We asked our authors about the influence that their mothers had on their writing. Some didn't want to talk about it. Some, of course, don't have the context even for a "mother figure." Not all families are blood.
A.M. Leibowitz wrote:
I tend to write strong, loving mothers and mother figures. Perhaps this is because I loved my mother greatly and still feel the effects her parenting in my life. I like to hope she would be proud of the person I am today. Similarly, I have deep admiration and respect for those around me who provide a mothering presence for those in their care.
Their character, Cat Rowland, exemplifies that, as a nurturer, in Passing on Faith. Kind, caring men can be found throughout Leibowitz' novels.
Adrian J Smith wrote:
My mom always told me to continue writing to support my ministry habit! She's always supported me, and growing up as an only child of a single mother, I tend to write very strong women in my stories, ones who tend toward the mothering ability. I always try to include mothers of all types, mostly non-biological in my stories simply because my mom always taught me that family isn't about blood but love.
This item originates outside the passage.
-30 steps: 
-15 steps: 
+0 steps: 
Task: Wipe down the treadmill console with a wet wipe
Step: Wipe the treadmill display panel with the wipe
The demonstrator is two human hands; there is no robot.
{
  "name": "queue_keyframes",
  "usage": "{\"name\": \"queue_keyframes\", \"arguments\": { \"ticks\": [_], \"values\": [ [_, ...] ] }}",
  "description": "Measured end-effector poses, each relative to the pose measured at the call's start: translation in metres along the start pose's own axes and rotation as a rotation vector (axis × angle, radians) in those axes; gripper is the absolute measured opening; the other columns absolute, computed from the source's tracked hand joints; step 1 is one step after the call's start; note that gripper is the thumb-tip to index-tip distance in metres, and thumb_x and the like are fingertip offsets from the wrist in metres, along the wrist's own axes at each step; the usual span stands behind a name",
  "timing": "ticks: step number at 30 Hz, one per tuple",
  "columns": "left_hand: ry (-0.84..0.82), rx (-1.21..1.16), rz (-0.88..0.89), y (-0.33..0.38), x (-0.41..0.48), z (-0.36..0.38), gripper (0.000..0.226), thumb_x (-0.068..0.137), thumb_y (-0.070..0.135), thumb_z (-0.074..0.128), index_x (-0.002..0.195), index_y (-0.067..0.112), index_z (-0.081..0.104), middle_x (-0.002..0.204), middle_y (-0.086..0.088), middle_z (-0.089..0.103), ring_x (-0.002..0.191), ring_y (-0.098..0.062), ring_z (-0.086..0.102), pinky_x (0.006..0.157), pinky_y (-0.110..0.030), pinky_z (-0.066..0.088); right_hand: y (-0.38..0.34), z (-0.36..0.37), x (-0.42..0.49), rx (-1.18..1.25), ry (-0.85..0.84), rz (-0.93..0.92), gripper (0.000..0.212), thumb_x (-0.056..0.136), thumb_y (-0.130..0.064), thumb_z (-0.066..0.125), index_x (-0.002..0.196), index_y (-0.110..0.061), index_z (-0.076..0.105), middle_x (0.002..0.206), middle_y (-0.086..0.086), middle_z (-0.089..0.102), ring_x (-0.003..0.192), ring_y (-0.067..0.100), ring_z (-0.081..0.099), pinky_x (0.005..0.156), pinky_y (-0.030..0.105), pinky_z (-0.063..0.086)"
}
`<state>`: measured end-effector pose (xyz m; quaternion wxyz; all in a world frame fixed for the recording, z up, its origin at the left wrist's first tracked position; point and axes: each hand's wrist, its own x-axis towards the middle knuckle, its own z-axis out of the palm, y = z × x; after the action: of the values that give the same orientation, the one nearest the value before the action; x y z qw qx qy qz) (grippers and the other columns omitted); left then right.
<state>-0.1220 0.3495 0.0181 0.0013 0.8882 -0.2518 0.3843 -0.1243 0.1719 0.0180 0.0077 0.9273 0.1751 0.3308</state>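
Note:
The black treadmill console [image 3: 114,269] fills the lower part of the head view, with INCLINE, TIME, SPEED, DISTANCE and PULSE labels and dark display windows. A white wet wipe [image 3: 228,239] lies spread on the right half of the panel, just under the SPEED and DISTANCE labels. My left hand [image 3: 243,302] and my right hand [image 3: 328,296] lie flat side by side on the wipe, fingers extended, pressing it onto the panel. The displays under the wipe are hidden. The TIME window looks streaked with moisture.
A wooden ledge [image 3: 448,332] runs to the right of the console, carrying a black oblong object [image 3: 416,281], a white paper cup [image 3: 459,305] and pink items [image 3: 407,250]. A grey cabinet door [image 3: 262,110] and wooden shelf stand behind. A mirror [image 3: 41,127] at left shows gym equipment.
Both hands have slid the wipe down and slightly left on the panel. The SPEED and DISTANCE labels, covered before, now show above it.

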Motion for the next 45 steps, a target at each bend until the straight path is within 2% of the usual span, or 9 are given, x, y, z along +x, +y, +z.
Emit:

She offers up James Matthews, a woman who finds herself with a daughter who may have special powers.
The recommendation this holiday is for What Everyone Deserves by Dan Ackerman. Dan Ackerman isn't as big of a name yet as Leibowitz or Smith, so this title is often overlooked. But it's the beautiful story of Junius, a fertility demon in 1950s Manhattan, confronting race, sexuality, and post-war issues and the carnal struggle of dating a recalcitrant vampire.
Anyone would be hard-pressed to offer a better maternal figure, and after all, it's what everyone deserves.